Below are the records; restate word for word the lines from the first through the one containing "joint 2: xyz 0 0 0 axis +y", and only those.

Segment Start: TASK INPUT

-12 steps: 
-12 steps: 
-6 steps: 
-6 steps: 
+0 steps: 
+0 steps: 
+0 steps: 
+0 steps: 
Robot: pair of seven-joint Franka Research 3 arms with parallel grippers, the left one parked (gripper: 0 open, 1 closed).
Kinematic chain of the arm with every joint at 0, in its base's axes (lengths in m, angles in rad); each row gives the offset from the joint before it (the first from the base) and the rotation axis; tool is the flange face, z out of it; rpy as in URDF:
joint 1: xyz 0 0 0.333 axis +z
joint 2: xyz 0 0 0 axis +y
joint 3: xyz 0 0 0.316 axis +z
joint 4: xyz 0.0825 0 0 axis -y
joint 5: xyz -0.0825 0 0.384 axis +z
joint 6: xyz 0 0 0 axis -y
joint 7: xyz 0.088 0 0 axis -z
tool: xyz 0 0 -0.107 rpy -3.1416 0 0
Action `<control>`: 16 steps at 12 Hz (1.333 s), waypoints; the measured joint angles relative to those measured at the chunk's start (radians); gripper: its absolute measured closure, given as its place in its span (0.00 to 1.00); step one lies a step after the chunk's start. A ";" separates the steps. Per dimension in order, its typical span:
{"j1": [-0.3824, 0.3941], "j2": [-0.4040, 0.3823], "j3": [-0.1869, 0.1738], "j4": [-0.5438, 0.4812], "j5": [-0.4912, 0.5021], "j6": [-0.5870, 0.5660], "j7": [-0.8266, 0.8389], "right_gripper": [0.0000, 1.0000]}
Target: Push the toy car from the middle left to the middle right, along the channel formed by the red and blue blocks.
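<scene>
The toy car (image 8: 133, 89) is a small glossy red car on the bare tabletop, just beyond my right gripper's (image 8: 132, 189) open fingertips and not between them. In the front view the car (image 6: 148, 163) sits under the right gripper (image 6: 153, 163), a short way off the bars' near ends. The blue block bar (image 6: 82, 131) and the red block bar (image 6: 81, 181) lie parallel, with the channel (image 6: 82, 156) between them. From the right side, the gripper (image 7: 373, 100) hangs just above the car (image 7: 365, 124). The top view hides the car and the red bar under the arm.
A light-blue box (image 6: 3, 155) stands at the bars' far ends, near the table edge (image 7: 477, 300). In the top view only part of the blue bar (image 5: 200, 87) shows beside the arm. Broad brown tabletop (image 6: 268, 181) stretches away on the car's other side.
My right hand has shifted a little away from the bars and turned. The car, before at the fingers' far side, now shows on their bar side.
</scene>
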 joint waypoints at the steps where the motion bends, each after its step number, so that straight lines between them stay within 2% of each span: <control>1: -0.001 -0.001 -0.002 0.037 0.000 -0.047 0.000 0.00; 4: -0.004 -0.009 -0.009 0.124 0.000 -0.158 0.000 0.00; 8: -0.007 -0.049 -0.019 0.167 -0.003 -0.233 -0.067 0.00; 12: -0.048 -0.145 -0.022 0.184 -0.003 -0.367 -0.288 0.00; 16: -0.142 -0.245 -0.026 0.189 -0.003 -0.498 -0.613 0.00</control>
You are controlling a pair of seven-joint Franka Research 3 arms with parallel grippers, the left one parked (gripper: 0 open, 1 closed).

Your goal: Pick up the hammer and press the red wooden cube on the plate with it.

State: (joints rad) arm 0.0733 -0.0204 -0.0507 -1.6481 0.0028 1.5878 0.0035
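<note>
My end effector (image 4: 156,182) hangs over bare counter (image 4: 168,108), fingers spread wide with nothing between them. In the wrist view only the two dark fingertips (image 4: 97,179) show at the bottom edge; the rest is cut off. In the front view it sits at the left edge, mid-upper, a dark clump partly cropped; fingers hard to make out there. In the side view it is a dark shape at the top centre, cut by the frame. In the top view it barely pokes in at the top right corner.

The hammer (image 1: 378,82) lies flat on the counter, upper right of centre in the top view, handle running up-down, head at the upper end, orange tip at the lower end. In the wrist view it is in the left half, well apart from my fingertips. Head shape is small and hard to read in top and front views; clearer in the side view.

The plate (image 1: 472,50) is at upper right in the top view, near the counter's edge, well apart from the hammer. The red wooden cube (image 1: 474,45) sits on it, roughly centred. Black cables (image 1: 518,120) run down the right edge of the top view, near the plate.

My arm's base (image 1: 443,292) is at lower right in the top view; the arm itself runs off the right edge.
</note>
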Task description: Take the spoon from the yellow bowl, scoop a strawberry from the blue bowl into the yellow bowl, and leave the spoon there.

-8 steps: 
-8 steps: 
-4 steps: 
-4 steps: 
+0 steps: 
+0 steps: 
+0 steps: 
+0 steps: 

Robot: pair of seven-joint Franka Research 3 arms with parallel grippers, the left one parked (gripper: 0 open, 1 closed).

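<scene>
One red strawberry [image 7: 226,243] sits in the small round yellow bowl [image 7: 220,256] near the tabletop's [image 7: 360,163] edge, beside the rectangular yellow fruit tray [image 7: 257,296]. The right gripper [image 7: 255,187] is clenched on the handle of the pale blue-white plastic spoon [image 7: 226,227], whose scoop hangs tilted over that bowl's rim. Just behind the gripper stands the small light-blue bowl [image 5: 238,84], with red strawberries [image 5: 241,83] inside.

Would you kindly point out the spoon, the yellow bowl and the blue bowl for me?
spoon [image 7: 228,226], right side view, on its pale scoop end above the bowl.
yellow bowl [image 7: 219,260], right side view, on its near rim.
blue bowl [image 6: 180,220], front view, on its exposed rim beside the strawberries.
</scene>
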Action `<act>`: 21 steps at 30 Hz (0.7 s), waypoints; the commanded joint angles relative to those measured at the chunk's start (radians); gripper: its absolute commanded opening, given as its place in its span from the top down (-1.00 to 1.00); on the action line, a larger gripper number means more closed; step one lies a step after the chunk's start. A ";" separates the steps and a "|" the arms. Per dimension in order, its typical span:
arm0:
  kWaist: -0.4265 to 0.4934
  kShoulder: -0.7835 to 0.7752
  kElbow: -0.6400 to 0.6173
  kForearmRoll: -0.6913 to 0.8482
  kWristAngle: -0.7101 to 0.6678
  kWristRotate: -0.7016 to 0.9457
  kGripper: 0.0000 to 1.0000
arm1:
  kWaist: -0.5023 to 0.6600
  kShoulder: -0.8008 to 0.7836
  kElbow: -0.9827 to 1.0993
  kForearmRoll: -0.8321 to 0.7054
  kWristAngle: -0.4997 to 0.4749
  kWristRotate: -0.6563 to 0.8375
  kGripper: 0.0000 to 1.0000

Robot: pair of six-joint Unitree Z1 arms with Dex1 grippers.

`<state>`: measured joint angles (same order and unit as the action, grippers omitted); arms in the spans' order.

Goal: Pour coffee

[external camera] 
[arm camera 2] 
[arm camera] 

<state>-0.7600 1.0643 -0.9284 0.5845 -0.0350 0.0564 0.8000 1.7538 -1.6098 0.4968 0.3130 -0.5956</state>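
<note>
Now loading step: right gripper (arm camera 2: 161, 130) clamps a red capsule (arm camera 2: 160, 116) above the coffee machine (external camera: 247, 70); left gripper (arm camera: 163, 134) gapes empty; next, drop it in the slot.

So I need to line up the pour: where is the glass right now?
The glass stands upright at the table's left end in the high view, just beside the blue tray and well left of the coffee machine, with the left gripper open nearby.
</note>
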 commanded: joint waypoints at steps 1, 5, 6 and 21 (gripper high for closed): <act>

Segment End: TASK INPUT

:: SOLUTION ::
-12 steps: 
-12 steps: 
-6 steps: 
-6 steps: 
+0 steps: 
+0 steps: 
+0 steps: 
+0 steps: 
Robot: pair of seven-joint Franka Research 3 arms with parallel grippers, the left one parked (gripper: 0 open, 1 closed).
Kinematic chain of the arm with every joint at 0, in its base's axes (lengths in m, angles in rad); each row gives the offset from the joint before it (the first from the base) and the rotation axis; tool is the flange face, z out of it; rpy as in URDF:
joint 1: xyz 0 0 0.333 axis +z
joint 2: xyz 0 0 0 axis +y

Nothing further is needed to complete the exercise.